● What is expected
Leave out the pictures and retype, exactly, the lines below from the line with "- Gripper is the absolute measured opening" up to and including the line with "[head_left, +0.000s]", nothing more.

● Source material
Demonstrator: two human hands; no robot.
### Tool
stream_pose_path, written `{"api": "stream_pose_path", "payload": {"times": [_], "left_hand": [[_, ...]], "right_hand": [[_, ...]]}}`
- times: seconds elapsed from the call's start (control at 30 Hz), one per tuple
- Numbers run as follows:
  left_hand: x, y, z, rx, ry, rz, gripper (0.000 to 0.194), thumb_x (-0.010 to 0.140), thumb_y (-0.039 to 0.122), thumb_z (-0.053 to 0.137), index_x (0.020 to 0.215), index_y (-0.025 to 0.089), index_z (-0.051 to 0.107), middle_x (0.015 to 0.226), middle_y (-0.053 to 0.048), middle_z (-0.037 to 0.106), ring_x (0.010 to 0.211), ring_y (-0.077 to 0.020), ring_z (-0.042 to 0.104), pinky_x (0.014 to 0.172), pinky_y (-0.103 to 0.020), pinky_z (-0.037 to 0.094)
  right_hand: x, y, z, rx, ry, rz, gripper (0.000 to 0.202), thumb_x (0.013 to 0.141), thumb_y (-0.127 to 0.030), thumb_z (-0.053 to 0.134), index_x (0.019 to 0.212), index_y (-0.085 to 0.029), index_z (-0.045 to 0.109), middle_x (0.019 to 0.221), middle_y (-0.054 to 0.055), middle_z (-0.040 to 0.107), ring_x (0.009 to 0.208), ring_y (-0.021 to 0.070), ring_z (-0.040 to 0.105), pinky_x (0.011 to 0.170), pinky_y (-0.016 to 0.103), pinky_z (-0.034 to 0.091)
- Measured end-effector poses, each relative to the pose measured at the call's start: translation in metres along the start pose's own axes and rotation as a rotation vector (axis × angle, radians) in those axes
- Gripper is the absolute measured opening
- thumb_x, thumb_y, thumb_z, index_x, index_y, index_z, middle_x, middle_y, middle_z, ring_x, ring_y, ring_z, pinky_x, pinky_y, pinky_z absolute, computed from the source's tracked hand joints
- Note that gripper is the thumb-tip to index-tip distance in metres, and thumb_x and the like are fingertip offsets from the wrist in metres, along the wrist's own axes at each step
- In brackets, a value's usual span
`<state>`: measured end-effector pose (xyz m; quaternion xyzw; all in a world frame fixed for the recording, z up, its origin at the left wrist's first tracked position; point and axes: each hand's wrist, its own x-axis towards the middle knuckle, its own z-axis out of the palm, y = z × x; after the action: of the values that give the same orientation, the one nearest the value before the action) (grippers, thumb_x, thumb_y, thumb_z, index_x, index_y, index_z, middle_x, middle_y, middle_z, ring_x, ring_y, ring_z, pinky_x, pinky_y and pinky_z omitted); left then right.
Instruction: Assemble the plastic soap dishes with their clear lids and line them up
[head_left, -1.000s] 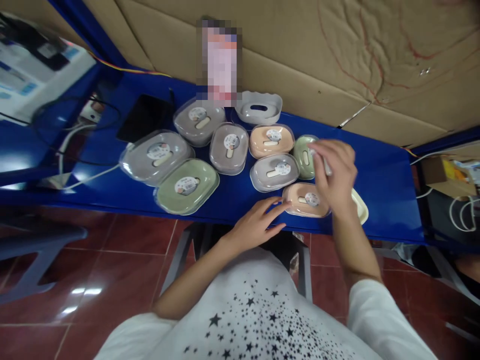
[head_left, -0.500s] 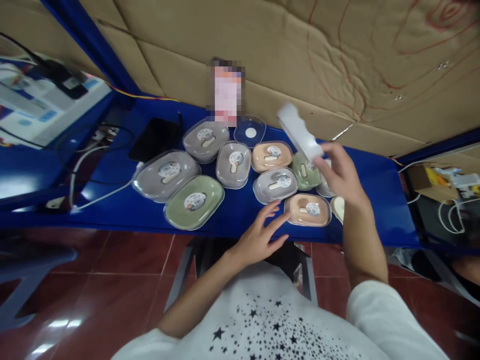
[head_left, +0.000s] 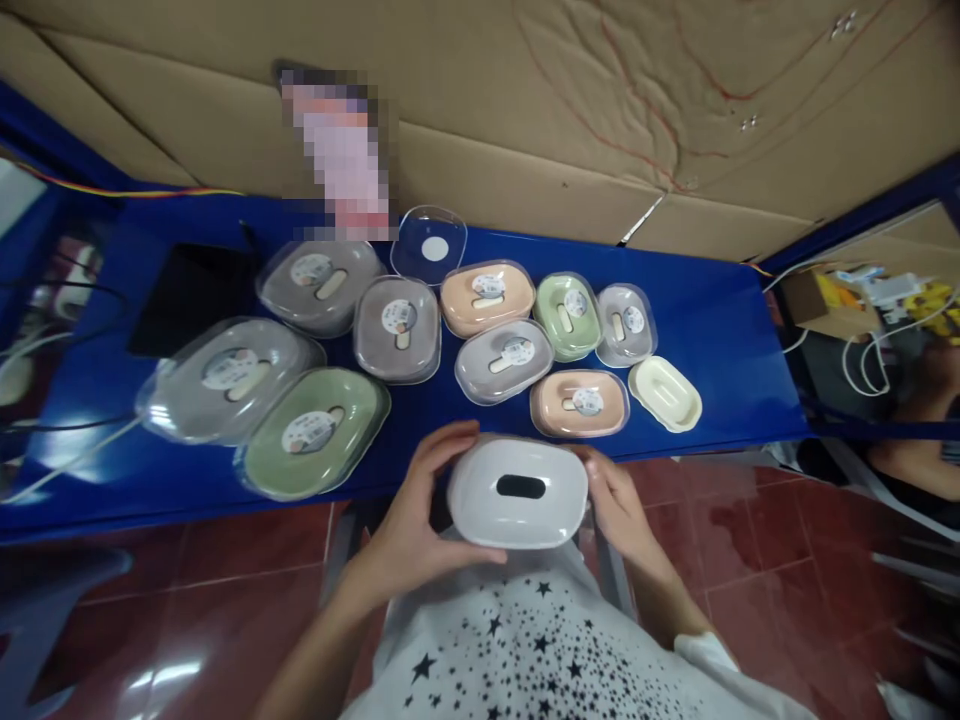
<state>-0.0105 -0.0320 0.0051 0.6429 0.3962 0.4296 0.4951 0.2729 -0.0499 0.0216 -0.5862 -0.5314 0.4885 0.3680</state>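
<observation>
Between my two hands, in front of the table's near edge, is a pale grey oval soap box (head_left: 484, 518) with a dark slot in its upward face. My left hand (head_left: 424, 510) wraps its left end, thumb along the near side. At the right end, my right hand (head_left: 619, 505) grips it with curled fingers, partly hidden behind it. Just beyond stand a peach soap box (head_left: 551, 412) and a light grey soap box (head_left: 480, 378), both under clear lids with round labels. A cream soap tray (head_left: 664, 393) lies uncovered to the right.
Several more lidded boxes, including a green one (head_left: 345, 400), crowd the left of the blue table (head_left: 720, 340). A clear lid (head_left: 412, 235) lies at the back. A pixelated phone-like object (head_left: 341, 155) leans on the cardboard wall. Cables (head_left: 82, 455) run at left.
My right hand has brought the pale grey soap box down and towards me from above the table's right side. My left hand has closed on its other end. The view has shifted right.
</observation>
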Motion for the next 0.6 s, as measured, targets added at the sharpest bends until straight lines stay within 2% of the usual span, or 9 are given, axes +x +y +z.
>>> {"api": "stream_pose_path", "payload": {"times": [0.07, 0.13, 0.2, 0.23, 0.3, 0.37, 0.43, 0.5, 0.6], "left_hand": [[-0.002, -0.006, 0.004, 0.061, 0.036, 0.021, 0.108, 0.066, 0.059, 0.101, 0.156, 0.037, 0.045, 0.167, -0.017, 0.042, 0.149, -0.0419, 0.053, 0.120, -0.067, 0.049], [-0.005, -0.011, 0.012, 0.030, 0.041, 0.036, 0.108, 0.066, 0.057, 0.102, 0.155, 0.036, 0.045, 0.166, -0.019, 0.043, 0.149, -0.0418, 0.053, 0.118, -0.067, 0.051], [-0.008, -0.016, 0.021, -0.036, 0.034, 0.034, 0.107, 0.067, 0.057, 0.101, 0.155, 0.035, 0.042, 0.161, -0.019, 0.049, 0.147, -0.0408, 0.056, 0.115, -0.065, 0.054], [-0.009, -0.018, 0.025, -0.048, 0.033, 0.030, 0.107, 0.068, 0.056, 0.101, 0.155, 0.035, 0.041, 0.160, -0.019, 0.051, 0.147, -0.0406, 0.056, 0.114, -0.065, 0.054], [-0.009, -0.021, 0.030, -0.016, 0.039, 0.007, 0.108, 0.069, 0.056, 0.100, 0.156, 0.035, 0.040, 0.160, -0.020, 0.051, 0.146, -0.0411, 0.057, 0.117, -0.067, 0.051], [-0.008, -0.022, 0.029, 0.044, 0.055, -0.019, 0.113, 0.069, 0.061, 0.099, 0.160, 0.035, 0.038, 0.159, -0.019, 0.052, 0.146, -0.0424, 0.056, 0.119, -0.069, 0.047], [-0.004, -0.021, 0.022, 0.126, 0.072, -0.025, 0.110, 0.071, 0.068, 0.094, 0.162, 0.036, 0.040, 0.157, -0.018, 0.054, 0.145, -0.0430, 0.057, 0.119, -0.069, 0.047], [-0.002, -0.020, 0.014, 0.207, 0.100, 0.002, 0.100, 0.076, 0.071, 0.089, 0.159, 0.036, 0.046, 0.156, -0.016, 0.055, 0.144, -0.0419, 0.057, 0.118, -0.066, 0.049], [-0.001, -0.021, 0.006, 0.246, 0.245, 0.051, 0.092, 0.079, 0.078, 0.082, 0.154, 0.034, 0.051, 0.153, -0.014, 0.057, 0.141, -0.0393, 0.059, 0.116, -0.061, 0.052]], "right_hand": [[0.003, -0.007, -0.013, -0.185, -0.010, -0.148, 0.035, 0.112, -0.044, 0.049, 0.125, -0.029, 0.078, 0.122, 0.007, 0.081, 0.114, 0.0248, 0.077, 0.099, 0.040, 0.061], [0.006, -0.009, -0.027, -0.327, 0.015, -0.323, 0.029, 0.110, -0.035, 0.053, 0.126, -0.032, 0.078, 0.119, 0.005, 0.082, 0.110, 0.0250, 0.077, 0.097, 0.042, 0.061], [0.012, -0.003, -0.042, -0.444, 0.090, -0.457, 0.027, 0.107, -0.029, 0.058, 0.124, -0.033, 0.078, 0.113, 0.005, 0.082, 0.106, 0.0253, 0.077, 0.094, 0.044, 0.062], [0.015, 0.002, -0.050, -0.502, 0.167, -0.502, 0.026, 0.106, -0.028, 0.059, 0.124, -0.033, 0.078, 0.113, 0.006, 0.082, 0.106, 0.0259, 0.077, 0.095, 0.045, 0.061], [0.024, 0.019, -0.071, -0.638, 0.374, -0.520, 0.028, 0.105, -0.029, 0.060, 0.129, -0.031, 0.076, 0.120, 0.008, 0.080, 0.116, 0.0281, 0.074, 0.102, 0.050, 0.058], [0.031, 0.038, -0.094, -0.815, 0.555, -0.447, 0.034, 0.105, -0.036, 0.062, 0.137, -0.027, 0.072, 0.134, 0.013, 0.075, 0.130, 0.0317, 0.068, 0.110, 0.056, 0.051], [0.031, 0.056, -0.115, -0.975, 0.608, -0.337, 0.037, 0.105, -0.042, 0.064, 0.137, -0.025, 0.072, 0.143, 0.015, 0.072, 0.134, 0.0341, 0.066, 0.114, 0.060, 0.046], [0.023, 0.068, -0.129, -1.053, 0.615, -0.289, 0.030, 0.105, -0.044, 0.065, 0.125, -0.025, 0.077, 0.138, 0.014, 0.074, 0.127, 0.0336, 0.069, 0.113, 0.060, 0.046], [-0.001, 0.064, -0.126, -0.986, 0.767, -0.396, 0.021, 0.103, -0.038, 0.069, 0.116, -0.025, 0.079, 0.122, 0.013, 0.078, 0.116, 0.0321, 0.072, 0.105, 0.056, 0.052]]}}
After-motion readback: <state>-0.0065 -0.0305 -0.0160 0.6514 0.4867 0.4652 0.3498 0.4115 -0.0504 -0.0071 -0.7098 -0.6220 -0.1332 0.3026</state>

● Answer to the problem
- Gripper is the absolute measured opening
- thumb_x, thumb_y, thumb_z, index_x, index_y, index_z, middle_x, middle_y, middle_z, ring_x, ring_y, ring_z, pinky_x, pinky_y, pinky_z absolute, computed from the source's tracked hand joints
- Note that gripper is the thumb-tip to index-tip distance in metres, and thumb_x and the like are fingertip offsets from the wrist in metres, along the wrist's own axes at each step
- In brackets, a value's usual span
`<state>`: measured end-effector pose (xyz m; quaternion xyzw; all in a world frame fixed for the recording, z up, its origin at the left wrist's first tracked position; point and axes: each hand's wrist, its own x-axis towards the middle knuckle, its own z-axis out of the palm, y = z × x; after the action: of the values that give the same orientation, the one nearest the value before the action) (grippers, thumb_x, thumb_y, thumb_z, index_x, index_y, index_z, middle_x, middle_y, middle_z, ring_x, ring_y, ring_z, pinky_x, pinky_y and pinky_z omitted); left then right.
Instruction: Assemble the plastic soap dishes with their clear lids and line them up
[head_left, -1.000s] 
[head_left, -0.500s] 
[head_left, +0.000s] 

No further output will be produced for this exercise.